* Records to use *
##############################
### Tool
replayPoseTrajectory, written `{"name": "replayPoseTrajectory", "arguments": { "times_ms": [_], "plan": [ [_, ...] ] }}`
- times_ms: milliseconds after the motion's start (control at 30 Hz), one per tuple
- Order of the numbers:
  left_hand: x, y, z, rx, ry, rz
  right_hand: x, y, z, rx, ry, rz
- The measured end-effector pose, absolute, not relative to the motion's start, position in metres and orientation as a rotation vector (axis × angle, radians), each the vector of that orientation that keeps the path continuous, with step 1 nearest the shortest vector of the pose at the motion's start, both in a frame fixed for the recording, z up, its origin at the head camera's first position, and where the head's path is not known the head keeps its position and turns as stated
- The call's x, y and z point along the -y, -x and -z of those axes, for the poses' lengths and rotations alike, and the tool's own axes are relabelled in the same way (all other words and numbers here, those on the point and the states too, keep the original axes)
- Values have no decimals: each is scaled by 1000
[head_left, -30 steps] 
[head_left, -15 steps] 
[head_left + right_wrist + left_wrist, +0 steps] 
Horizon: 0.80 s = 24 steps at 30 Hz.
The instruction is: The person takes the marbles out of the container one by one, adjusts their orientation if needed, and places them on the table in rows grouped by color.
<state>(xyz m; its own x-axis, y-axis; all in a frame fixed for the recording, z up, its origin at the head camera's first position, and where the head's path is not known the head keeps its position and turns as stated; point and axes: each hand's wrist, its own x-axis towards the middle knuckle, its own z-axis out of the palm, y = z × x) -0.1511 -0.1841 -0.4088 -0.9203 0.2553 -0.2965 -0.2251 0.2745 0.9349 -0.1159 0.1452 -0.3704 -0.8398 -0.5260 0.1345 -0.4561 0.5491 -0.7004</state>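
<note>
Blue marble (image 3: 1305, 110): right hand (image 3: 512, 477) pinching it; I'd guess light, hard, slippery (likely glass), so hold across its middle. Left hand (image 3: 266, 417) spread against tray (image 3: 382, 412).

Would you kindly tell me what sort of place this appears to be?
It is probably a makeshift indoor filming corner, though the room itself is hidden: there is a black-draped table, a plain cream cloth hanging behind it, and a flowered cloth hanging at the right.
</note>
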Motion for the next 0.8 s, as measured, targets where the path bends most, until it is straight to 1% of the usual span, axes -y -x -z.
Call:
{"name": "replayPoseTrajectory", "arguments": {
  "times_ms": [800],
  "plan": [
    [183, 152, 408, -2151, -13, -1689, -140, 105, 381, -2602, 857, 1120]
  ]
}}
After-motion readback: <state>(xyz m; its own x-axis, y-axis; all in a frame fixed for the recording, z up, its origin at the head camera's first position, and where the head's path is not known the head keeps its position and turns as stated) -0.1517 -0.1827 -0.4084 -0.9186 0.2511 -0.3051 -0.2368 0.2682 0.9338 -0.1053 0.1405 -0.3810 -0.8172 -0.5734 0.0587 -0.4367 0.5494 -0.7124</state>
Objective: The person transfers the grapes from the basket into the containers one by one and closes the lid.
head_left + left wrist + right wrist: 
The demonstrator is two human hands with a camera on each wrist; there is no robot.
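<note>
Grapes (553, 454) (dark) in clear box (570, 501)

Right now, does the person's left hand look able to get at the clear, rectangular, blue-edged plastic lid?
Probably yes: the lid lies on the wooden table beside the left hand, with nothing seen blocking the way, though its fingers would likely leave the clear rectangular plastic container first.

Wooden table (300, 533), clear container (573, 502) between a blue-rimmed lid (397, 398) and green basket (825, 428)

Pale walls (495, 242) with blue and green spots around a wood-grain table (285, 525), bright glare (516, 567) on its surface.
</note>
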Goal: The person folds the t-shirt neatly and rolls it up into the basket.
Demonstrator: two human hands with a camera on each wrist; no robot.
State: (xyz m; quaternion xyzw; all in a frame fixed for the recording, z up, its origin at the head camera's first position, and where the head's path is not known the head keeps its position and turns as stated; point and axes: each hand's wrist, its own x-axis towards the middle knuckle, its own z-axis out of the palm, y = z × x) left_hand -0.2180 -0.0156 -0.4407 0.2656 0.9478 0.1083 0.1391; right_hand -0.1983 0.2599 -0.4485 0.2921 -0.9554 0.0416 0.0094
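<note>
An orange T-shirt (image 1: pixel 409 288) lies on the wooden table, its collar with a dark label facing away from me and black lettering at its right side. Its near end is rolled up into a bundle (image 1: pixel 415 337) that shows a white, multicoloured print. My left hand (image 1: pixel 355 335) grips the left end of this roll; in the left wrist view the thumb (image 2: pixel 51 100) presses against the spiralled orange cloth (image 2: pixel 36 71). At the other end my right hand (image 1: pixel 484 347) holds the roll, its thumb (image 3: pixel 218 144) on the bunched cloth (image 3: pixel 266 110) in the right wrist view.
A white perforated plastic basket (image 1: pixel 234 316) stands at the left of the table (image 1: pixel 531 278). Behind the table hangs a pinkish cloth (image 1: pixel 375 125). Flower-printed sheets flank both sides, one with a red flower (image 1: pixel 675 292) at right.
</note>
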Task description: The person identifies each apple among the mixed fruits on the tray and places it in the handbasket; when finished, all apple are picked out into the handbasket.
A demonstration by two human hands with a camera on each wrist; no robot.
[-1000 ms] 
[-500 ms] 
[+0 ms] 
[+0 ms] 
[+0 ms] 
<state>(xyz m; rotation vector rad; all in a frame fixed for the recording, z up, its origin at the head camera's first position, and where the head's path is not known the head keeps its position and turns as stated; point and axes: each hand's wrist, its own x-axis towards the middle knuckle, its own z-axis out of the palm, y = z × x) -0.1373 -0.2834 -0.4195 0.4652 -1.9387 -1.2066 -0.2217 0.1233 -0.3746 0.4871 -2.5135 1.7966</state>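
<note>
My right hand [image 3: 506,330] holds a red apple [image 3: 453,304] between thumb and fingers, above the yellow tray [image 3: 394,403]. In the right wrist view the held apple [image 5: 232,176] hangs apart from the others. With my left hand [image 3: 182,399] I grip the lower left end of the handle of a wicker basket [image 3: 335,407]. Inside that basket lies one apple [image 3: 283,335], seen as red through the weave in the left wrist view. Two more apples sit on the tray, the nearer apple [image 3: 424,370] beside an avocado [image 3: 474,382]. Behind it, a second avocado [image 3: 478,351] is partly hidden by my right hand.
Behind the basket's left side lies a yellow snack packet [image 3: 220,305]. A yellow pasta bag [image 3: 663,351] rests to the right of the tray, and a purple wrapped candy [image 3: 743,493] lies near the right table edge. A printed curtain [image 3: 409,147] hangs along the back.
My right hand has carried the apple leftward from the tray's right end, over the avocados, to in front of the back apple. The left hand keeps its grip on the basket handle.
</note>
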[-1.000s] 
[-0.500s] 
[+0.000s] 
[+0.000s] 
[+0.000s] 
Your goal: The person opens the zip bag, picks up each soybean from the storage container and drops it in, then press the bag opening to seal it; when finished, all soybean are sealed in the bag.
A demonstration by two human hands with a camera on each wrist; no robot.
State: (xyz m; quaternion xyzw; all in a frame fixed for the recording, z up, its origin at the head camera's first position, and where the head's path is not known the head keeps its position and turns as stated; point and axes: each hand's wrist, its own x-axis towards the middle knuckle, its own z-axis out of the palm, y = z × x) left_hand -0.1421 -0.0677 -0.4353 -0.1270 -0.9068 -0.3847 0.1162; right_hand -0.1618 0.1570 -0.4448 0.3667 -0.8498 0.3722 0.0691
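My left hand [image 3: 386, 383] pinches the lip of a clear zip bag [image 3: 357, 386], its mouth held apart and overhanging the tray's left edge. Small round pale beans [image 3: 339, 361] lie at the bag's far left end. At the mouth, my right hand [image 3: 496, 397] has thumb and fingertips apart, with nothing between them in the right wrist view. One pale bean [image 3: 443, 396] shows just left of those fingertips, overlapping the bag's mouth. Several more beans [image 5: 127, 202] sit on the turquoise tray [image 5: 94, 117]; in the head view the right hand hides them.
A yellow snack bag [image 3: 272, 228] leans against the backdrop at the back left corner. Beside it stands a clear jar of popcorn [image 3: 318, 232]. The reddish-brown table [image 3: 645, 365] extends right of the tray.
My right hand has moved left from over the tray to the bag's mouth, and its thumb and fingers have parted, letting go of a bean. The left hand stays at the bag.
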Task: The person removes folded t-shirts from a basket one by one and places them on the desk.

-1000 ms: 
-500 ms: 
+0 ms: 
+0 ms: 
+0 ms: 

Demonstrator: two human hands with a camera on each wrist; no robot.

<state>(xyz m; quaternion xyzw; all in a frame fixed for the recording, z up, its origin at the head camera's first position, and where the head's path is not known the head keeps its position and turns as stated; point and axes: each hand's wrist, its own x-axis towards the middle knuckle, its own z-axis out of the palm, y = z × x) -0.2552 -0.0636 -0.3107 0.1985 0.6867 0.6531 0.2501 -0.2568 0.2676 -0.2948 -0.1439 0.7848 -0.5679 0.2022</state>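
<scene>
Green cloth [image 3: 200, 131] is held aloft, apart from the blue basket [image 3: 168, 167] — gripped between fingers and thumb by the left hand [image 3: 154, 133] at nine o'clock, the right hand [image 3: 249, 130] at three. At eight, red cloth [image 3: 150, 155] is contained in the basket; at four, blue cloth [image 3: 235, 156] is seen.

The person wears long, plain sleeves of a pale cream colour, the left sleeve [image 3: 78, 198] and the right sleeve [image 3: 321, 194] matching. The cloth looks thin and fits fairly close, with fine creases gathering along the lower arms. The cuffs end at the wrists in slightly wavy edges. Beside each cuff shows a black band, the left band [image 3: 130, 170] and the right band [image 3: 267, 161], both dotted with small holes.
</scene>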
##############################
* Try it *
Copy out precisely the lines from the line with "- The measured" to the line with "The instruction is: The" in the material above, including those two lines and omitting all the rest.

* Response box *
- The measured end-effector pose, absolute, not relative to the motion's start, position in metres and orientation as a rotation vector (axis × angle, radians), each the vector of that orientation that keeps the path continuous, with step 1 nearest the shortest vector of the pose at the motion's start, both in a frame fixed for the recording, z up, its origin at the head camera's first position, and where the head's path is not known the head keeps its position and turns as stated
- The call's x, y and z point along the -y, -x and -z of those axes, for the poses' lengths and rotations alike, and the tool's own axes are relabelled in the same way (all other words and numbers here, those on the point and the states too, keep the original axes)
- Values have no decimals: each is scaled by 1000
[head_left, -30 steps] 
[head_left, -15 steps] 
[head_left + right_wrist + left_wrist, +0 steps] 
Horizon: 0.80 s = 24 steps at 30 Hz.
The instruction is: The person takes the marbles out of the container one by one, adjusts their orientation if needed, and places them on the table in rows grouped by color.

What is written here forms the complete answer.